Mention returning EINVAL before the TAI/UTC offset is known in the man page.

Love the idea. The days of leap seconds are numbered though... will look at the code in detail tonight or early next week.

One concern: what dies code written for Linux do with EINVAL?

nwhitehorn edited the summary of this revision. (Show Details)

I think this makes CLOCK_TAI behave rationally during a leap second.

None of the Linux code I have seen checks the return value of clock_gettime(), since the return value on Linux is useless. The approaches I have seen taken are either hope-and-pray-the-result-is-right (the more common one) or to use some elaborate external checks (e.g. calling ntp_gettime() and checking for the TAI offset to be non-zero) to make sure that the kernel has the right TAI offset programmed in. We could conceivably add bug-for-bug compatibility and make it give UTC time *and* return EINVAL, but I doubt there is any code that really wants CLOCK_TAI to return UTC time and then suddenly jump 37 seconds later on.

As an aside, I tested the behavior of this code during leap seconds using this Linux test and it does the right thing, incrementing monotonically without glitches:

https://github.com/torvalds/linux/blob/5189dafa4cf950e675f02ee04b577dfbbad0d9b1/tools/testing/selftests/timers/leap-a-day.c

Just noticed you didn't upload a full context diff (-U99999). Please refresh with that.
I'm trying to check on the detail that clock_gettime() should return -1 when the clock cannot be fetched, with errno set to EINVAL (posix only defines that for 'clock type unknown' so there may be some ambuity).
I'm surprised that Linux doesn't follow this protocol and have a meaningful errno for clock_gettime(). Their time-keeping stuff is usually top notch and this seems overly sloppy.
We're almost to the point where we can just encode the TAI offset into the kernel and have it be right forever....

Yeah, Linux's lack of error propagation was a surprise to me too. I have somewhat mixed feelings about EINVAL as the error code: it is supposed to be for if the clock doesn't exist rather than clocks that are not configured properly, but the TAI clock also doesn't exactly exist in some sense before the TAI-UTC offset is programmed.

As a brief suppression of a very long rant, I really wish POSIX had defined time_t not to include leap seconds back in 2001 and we had just handled leap seconds through the time zone database as a detail of converting to local time. It would have been so easy and this is such an incredible mess. That we are now contemplating redefining UTC as TAI-37, I'm sure with a new "real UTC" timezone afterward, as the preferred way to cover up for sloppiness in POSIX is just mind-boggling.

I have ranted thousands of words on the non unique leap second mapping to time_t. It's the result of bull headed pragmatists vs overly pedantic time lords. Plus a desire not to break the programs that existed at the time. V6 or V7 unix was really the last chance to fix time_t, even though that spelling wouldn't exist for a while still...

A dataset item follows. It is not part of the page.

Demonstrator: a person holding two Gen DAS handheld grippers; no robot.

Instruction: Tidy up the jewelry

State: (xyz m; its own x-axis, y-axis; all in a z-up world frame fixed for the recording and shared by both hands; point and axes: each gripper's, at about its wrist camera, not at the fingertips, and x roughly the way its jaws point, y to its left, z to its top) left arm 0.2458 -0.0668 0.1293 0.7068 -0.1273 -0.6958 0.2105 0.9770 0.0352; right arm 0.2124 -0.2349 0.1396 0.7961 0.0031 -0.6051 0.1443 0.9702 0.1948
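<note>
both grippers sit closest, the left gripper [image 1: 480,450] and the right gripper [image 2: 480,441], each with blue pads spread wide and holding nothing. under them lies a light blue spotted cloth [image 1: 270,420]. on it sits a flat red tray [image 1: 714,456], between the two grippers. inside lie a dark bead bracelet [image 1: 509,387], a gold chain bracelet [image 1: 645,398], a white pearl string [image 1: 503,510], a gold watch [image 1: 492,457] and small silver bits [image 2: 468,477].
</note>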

Added support for CLOCK_TAI to clock_nanosleep(2) and clock_getres(2), which were overlooked in the original patch. Not present in mutex timeouts, in-kernel timers, or timerfd, which seem like projects for the future.

At the risk of derailing this thread entirely, having now stared at this whole code path for a while and being ever-more-profoundly annoyed by the whole mess, there are very few places we actually depend on CLOCK_REALTIME being UTC besides that POSIX says it is. It looks like it would be pretty easy to add a CLOCK_UTC definition and then a kernel tunable to switch CLOCK_REALTIME between CLOCK_UTC and CLOCK_TAI. Having a CLOCK_UTC, even if it is defined equal to CLOCK_REALTIME, might also help us annotate the limited number of places we actually really want specifically UTC in our own code. It's a thought anyway -- please ignore for the purposes of this review.

As an even further aside, I wrote this code in the course of implementing a data-acquisition system for a telescope. So I should be the poster child for really wanting UTC timestamps. And yet...

At the risk of derailing this thread entirely, having now stared at this whole code path for a while and being ever-more-profoundly annoyed by the whole mess, there are very few places we actually depend on CLOCK_REALTIME being UTC besides that POSIX says it is. It looks like it would be pretty easy to add a CLOCK_UTC definition and then a kernel tunable to switch CLOCK_REALTIME between CLOCK_UTC and CLOCK_TAI. Having a CLOCK_UTC, even if it is defined equal to CLOCK_REALTIME, might also help us annotate the limited number of places we actually really want specifically UTC in our own code. It's a thought anyway -- please ignore for the purposes of this review.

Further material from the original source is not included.